## Exercise brief
Go to the line containing "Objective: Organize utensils" in the records below and print it and every following line exactly, on through the line containing "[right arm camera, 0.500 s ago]", then stop.

## Data
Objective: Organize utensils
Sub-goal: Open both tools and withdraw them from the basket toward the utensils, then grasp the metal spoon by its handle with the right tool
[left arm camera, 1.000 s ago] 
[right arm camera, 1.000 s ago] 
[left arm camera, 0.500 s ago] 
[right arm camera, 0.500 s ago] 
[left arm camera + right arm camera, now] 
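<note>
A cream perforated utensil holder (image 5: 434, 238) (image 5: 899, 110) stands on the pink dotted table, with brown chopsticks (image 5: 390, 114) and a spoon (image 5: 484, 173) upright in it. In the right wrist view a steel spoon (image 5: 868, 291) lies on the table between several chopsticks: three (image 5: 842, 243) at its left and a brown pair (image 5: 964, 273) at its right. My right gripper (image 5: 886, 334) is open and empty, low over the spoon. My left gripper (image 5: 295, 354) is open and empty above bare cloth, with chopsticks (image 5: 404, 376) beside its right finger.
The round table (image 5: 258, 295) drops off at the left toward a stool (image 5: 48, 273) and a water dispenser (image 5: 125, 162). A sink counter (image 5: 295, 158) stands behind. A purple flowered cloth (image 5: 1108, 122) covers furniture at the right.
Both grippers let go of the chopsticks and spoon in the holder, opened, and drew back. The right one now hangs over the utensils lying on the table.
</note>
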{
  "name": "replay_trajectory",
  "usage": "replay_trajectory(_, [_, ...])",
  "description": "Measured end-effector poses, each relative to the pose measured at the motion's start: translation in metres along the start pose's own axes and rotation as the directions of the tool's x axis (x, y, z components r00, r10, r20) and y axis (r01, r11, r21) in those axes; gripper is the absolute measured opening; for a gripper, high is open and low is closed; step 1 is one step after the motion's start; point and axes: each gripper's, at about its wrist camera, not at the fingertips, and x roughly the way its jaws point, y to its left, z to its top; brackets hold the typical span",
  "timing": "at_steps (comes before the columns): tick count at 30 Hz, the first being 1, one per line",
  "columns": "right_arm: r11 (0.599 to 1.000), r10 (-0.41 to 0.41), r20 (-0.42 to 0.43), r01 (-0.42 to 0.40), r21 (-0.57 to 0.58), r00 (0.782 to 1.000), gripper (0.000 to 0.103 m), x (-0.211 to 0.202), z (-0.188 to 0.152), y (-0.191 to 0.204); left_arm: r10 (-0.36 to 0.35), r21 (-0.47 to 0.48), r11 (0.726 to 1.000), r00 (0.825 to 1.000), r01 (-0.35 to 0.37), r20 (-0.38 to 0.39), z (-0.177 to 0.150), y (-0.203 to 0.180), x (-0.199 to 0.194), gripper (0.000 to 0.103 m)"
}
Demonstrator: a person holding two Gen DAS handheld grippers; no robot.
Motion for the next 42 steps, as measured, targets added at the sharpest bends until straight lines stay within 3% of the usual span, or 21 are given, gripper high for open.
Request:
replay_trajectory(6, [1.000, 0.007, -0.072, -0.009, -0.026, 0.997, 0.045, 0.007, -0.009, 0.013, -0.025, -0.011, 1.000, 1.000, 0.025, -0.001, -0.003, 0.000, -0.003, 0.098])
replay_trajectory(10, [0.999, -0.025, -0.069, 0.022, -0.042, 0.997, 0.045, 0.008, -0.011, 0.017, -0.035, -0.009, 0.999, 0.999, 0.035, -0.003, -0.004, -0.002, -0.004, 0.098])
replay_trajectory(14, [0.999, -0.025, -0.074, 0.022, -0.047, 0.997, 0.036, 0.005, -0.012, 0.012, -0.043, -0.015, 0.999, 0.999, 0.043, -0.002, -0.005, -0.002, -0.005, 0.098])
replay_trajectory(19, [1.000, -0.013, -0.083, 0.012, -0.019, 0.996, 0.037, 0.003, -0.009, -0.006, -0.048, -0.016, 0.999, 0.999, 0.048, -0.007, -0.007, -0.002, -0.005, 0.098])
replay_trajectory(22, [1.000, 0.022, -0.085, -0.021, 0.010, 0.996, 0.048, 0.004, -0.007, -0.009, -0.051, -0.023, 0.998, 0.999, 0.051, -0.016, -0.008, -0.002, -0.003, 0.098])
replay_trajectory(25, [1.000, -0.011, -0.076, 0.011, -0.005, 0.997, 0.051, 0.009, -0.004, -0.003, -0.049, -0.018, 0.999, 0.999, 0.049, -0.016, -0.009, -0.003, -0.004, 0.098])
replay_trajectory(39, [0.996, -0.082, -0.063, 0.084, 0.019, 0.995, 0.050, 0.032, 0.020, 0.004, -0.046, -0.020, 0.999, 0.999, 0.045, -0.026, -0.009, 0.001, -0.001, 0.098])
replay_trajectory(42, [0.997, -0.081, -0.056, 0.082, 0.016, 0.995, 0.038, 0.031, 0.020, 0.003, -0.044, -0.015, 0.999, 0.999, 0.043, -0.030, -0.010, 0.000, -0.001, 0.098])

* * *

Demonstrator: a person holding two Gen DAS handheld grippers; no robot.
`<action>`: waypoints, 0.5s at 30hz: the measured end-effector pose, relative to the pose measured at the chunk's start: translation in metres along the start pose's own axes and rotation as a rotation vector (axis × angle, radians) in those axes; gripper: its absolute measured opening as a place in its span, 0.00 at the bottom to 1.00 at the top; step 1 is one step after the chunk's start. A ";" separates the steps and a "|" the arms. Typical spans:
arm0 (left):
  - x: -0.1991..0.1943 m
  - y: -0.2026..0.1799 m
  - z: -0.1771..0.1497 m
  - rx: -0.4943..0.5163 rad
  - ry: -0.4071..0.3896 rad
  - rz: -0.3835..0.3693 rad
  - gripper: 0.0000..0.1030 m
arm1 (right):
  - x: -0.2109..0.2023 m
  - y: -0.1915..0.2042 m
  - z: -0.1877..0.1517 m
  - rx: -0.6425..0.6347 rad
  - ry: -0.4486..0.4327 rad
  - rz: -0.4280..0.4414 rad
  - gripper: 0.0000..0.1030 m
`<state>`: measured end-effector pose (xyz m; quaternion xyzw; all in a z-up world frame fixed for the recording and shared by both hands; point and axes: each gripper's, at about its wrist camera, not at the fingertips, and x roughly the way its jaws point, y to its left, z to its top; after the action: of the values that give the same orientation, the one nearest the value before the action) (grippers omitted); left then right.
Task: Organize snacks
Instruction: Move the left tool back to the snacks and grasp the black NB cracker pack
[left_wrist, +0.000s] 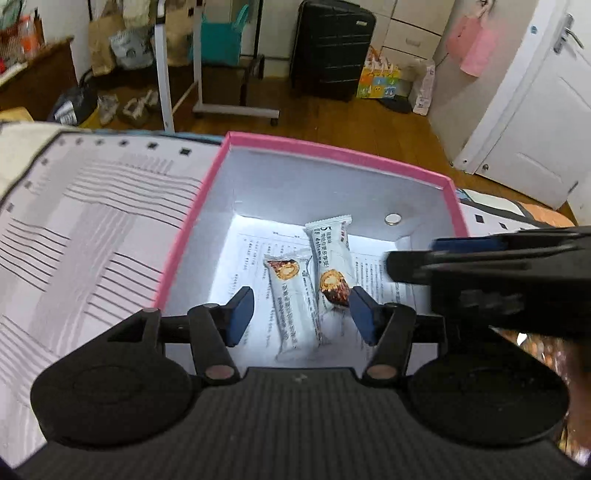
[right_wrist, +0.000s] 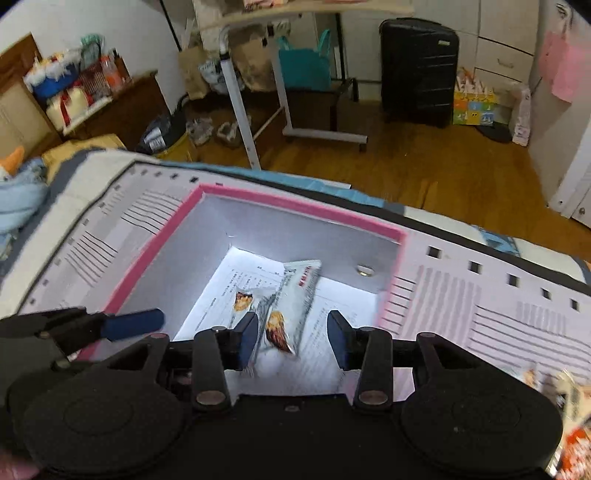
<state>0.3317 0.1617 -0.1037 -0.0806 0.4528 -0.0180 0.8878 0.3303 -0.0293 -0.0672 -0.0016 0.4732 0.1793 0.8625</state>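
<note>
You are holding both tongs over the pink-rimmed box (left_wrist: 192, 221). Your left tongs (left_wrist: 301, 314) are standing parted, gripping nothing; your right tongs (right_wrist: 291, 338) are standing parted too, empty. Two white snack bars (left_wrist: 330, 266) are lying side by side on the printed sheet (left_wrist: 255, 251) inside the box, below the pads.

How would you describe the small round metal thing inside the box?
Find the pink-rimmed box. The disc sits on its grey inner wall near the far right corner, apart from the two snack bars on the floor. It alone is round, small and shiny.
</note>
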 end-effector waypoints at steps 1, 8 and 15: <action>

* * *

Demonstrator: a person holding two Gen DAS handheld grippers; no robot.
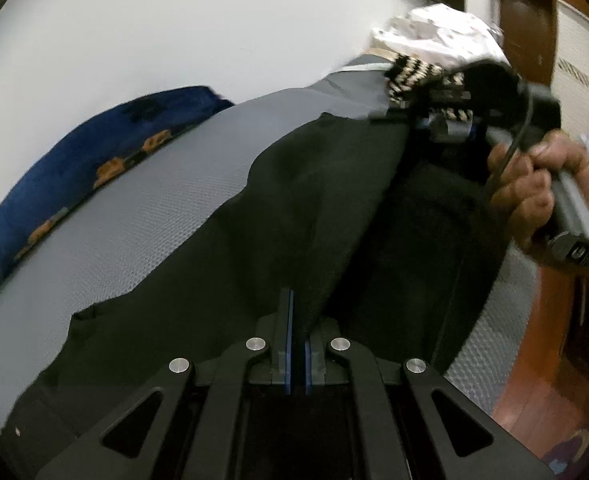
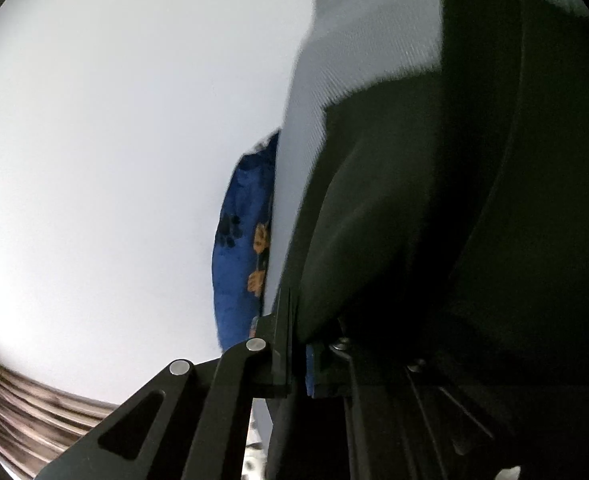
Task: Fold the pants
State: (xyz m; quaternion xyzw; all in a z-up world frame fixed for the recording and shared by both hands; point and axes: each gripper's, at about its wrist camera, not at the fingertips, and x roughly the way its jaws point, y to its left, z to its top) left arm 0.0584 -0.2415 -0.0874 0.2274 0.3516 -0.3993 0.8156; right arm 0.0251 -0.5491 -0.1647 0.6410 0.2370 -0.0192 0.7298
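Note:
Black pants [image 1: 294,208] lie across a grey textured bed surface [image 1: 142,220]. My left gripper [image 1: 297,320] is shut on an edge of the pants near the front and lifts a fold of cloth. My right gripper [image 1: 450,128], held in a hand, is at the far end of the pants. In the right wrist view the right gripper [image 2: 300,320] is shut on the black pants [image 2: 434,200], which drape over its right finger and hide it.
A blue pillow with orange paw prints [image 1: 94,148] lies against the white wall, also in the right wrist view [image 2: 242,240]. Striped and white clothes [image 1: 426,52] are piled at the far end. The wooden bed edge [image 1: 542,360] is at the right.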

## Response
Objective: Organize utensils
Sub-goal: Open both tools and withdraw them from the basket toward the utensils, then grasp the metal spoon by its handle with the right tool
[left arm camera, 1.000 s ago] 
[right arm camera, 1.000 s ago] 
[left arm camera, 0.500 s ago] 
[right arm camera, 0.500 s ago] 

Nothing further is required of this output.